The Cobalt area is underlain by Precambrian rocks of the Superior and Southern provinces and has been described in Jambor (1975), Donaldson and Munro (1982), Owsiaki (1984), Rainbird (1980), MacRobbie (1986) and Smyk (1987).

A small outlier of Paleozoic strata is exposed to the north between New Liskeard and Englehart.

The oldest rocks in the Cobalt Silver Camp form the southernmost portion of the Western Abitibi subprovince. These include predominantly massive and pillowed intermediate to mafic metavolcanic flows with intercalated pyroclastics and metasedimentary rocks; felsic metavolcanic rocks are relatively rare. These Archean rocks were folded and intruded by stocks and batholiths. The eroded Archean surface was unconformably overlain by relatively flat lying Paleoproterozoic sedimentary rocks of the Cobalt Group of the Huronian Supergroup, forming the Cobalt embayment.
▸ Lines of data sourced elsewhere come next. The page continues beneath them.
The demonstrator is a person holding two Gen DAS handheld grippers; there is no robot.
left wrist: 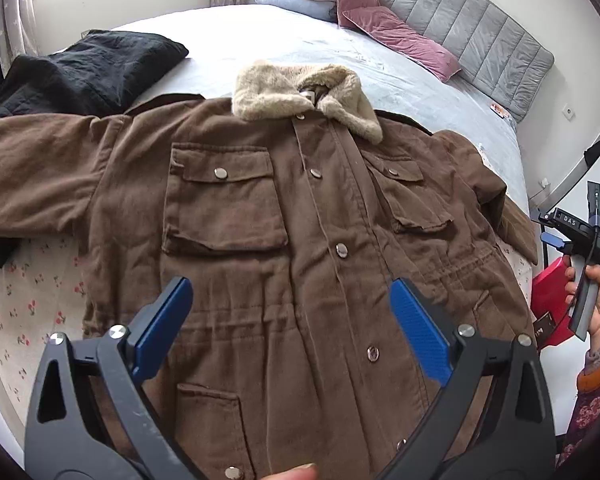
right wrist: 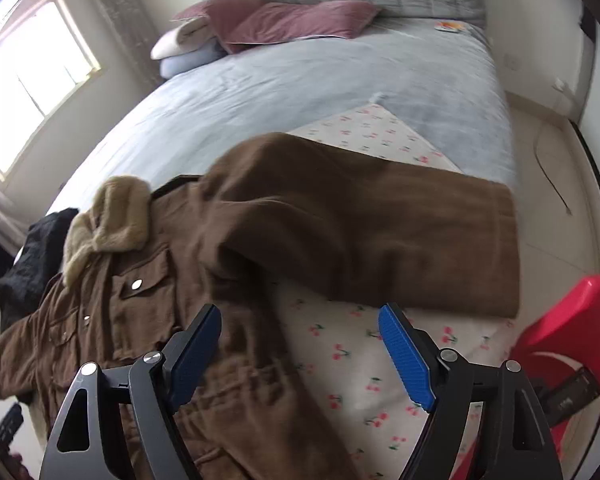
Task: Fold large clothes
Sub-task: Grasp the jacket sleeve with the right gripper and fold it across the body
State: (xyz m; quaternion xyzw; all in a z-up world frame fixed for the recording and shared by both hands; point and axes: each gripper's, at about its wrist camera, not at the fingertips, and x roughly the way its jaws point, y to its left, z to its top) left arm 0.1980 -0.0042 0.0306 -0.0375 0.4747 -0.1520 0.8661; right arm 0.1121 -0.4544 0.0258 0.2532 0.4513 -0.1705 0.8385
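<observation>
The brown jacket [left wrist: 268,240] lay face up across the bed [left wrist: 380,64], fur collar [left wrist: 300,92] at upper centre of the left wrist view, snaps closed. Both claws stood spread and empty: the left claw [left wrist: 292,320] hung over the waist at lower centre, the right claw [right wrist: 300,354] over the floral sheet [right wrist: 340,360] below the outstretched sleeve [right wrist: 380,240]. A sensible first fold would be that sleeve: pinch it near the cuff, carry it flat across the chest, and avoid bunching the thick cloth
</observation>
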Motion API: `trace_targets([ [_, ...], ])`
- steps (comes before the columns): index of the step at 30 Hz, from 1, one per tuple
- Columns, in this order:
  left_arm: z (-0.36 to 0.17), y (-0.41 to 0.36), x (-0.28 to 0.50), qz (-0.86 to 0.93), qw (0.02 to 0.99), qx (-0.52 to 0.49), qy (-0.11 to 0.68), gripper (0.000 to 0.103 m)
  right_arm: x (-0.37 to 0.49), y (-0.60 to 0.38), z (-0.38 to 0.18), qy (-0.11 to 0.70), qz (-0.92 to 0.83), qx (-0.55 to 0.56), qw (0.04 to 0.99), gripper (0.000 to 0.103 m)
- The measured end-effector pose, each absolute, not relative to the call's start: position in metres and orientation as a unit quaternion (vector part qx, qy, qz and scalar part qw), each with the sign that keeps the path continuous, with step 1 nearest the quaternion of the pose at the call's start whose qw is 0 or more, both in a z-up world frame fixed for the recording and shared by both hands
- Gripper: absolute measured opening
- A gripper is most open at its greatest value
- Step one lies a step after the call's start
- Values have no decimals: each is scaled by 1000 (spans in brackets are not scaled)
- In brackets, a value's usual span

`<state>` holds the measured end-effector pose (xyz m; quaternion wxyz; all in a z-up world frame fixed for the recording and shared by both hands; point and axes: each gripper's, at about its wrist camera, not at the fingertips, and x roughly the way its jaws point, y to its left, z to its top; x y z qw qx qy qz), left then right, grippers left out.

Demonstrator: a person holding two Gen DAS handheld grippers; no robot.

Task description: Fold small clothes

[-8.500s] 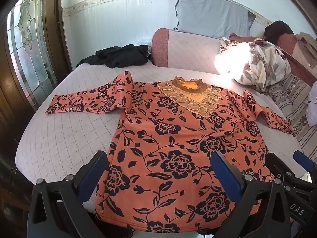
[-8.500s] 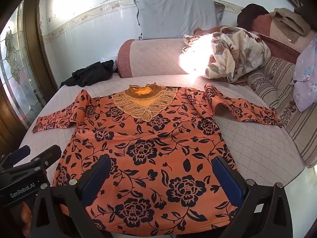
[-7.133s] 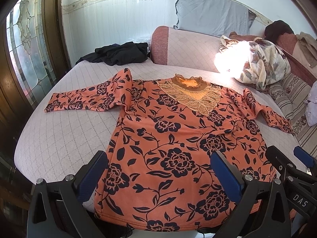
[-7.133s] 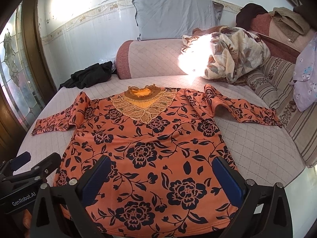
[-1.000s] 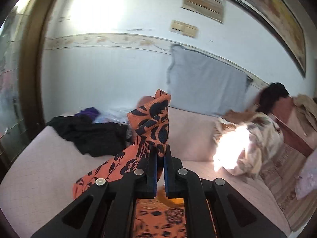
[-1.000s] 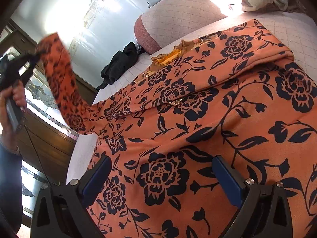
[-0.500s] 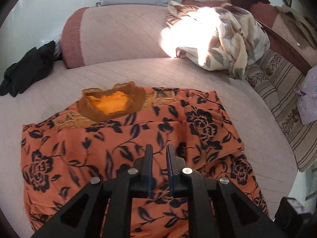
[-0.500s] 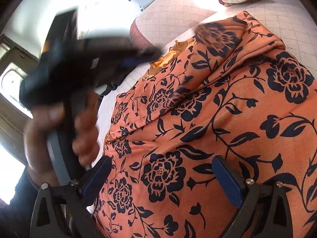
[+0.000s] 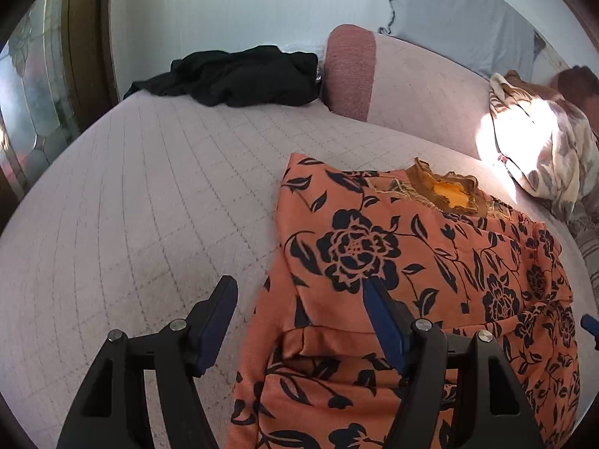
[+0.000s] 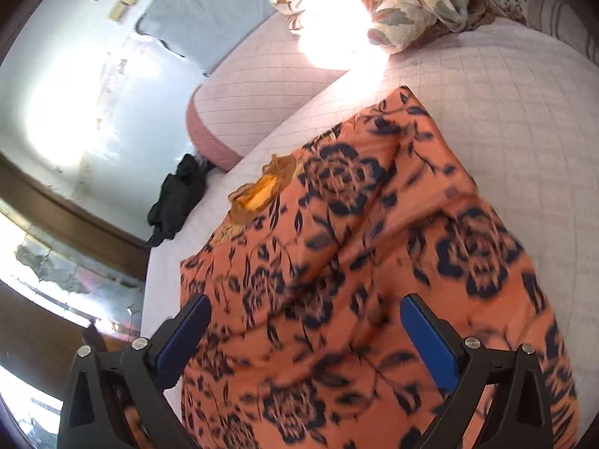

In the Cobalt area, the Cobalt Group is composed of the Gowganda and Lorrain formations. All of the described rocks were intruded by a thick undulating sheet of Nipissing diabase. The Nipissing diabase is a suite of gabbroic intrusive rocks and differentiates. Later diabase dikes intrude all the rocks.

The main mineralization is found as silver-cobalt-nickel arsenides in calcite and dolomite veins. Native silver is the main ore mineral. Veins vary from 1 mm to 1 m in width and can be found cutting Archean, Cobalt Group and Nipissing rocks. Ore is localized in shoots and found not more than 200 m from either the top or bottom of Nipissing diabase intrusions (Jambor 1975; Owsiaki 1984; Smyk 1987).

Adapted From:

Guindon, D.L., Farrow, D.G., Hall, L.A.F., Daniels, C.M., Debicki, R.L., Wilson, A.C., Bardeggia, L.A. and Sabiri, N. 2016.

Report of Activities 2015, Resident Geologist Program, Kirkland Lake Regional Resident Geologist Report: Kirkland Lake and Sudbury Districts; Ontario Geological Survey, Open File Report 6318, 106p.